Разумеется, Аркадий крепко обнял брата и, расцеловавшись, совершенно был растроган.
— Слушай, брат! — заговорил Олимпий, сев и усадив его около себя. — Пришли времена такие, что нам надо зажить на иной лад. Пословица сказывает: «Кто старое вспомянет, тому глаз вон». Мы с тобой завсегда враждовали, маленькими дрались, а когда были большими, то ссорились на иной лад, еще, почитай, хуже. И это потому, что наши разные блюдолизы да прихлебатели нас только друг на друга науськивали. Меня — мои, тебя — твои! Теперь всему этому должна быть перемена. Хочешь ли ты сего?
— Понятно, братец! Я всегда желал с тобой в дружбе жить.

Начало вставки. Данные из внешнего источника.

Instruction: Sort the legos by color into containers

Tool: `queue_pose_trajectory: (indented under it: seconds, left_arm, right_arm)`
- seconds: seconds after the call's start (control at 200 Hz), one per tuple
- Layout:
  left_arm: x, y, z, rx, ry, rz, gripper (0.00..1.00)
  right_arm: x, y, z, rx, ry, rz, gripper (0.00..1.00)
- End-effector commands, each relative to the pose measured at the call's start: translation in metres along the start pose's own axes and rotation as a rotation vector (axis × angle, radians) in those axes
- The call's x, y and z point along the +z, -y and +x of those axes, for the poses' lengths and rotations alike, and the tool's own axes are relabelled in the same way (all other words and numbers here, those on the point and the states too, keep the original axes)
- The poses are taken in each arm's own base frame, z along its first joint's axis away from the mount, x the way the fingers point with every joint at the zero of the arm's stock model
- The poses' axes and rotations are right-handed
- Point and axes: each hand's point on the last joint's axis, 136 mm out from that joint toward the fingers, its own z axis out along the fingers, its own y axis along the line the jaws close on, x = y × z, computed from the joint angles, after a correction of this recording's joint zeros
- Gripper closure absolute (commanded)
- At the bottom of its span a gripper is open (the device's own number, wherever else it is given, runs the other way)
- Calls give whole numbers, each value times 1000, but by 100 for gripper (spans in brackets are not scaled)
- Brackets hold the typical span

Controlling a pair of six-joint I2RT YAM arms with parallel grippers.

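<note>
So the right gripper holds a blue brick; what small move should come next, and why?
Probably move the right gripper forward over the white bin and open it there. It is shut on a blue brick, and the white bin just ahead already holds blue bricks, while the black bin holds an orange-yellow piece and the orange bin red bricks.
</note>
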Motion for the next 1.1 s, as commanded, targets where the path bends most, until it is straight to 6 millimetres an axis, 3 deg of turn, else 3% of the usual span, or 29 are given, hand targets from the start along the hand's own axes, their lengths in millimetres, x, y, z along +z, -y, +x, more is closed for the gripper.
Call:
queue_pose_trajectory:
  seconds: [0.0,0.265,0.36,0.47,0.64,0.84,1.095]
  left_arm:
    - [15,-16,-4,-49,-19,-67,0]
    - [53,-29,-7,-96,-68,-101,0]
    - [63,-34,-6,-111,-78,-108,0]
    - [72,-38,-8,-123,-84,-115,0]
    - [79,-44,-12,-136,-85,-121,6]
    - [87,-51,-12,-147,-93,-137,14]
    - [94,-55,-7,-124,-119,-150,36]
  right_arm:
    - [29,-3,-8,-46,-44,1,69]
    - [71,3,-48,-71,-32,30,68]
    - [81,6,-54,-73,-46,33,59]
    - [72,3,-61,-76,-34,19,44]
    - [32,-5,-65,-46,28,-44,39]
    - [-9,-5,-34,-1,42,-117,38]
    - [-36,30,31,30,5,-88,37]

— Ну, и слава Богу! Я в чем был виноват, прошу у тебя прощения и вперед постараюсь всячески себя сдерживать. Только одного прошу у тебя. Не слушай ты, что будут тебе напевать твои все, которых здесь прозвали «братцевыми». А я тебе обещаю, что мои «бариновы» тоже замолчат. Я-то с моими всегда справлюсь! Прежде всего скажи мне: хочешь ли ты вместе со мной всем управлять, или хочешь, чтобы оставался Гончий?
— Это, братец, как вам угодно?
— Я хочу, чтоб он уходил, а ты как хочешь?
— Ну, что же? Пускай уходит.
— Твердо ты это порешил?
— Коли ты желаешь, чтобы он уходил, то и я желаю. Что вы, то и я…
— Хорошо! Теперь скажи, как ты полагаешь, что нам делать: разделиться, или вместе управлять всеми заводами?
— Опять-таки, братец, как ты желаешь.
Олимпий толково объяснил брату то, что тот, впрочем, давным-давно знал, — о невозможности разделить заводы на две части без огромных затрат, совершенно непроизводительных.
— Зачем делиться? — сказал Аркадий. — Будем вместе жить и вместе всем править.
Олимпий снова обнял брата, и оба снова расцеловались. Старший крепко, а младший горячо. Аркадий был тронут. Сердечный и чувствительный на ласку, он однако ни от кого за всю свою жизнь ее не видал, если исключить друга Ивана Змглода и его сестру. Его всегда тяготила вражда с братом, искусственная, устроенная наперсниками, так как сам он против брата ничего иметь не мог. Детьми они дрались, и Аркадию приходилось плохо, а злобы на брата-драчуна и тогда не являлось. Теперь он строго судил брата только за его, как говорила Высокса, «бабоедство». Но это до него прямо не касалось.
Предложение брата, нежданное и отрадное, — жить в мире, впервые, что они были на свете, — растрогало Аркадия, и Олимпий, умный и бессердечный, увидел, что «плаксу» водить за нос надо ласковым обращением.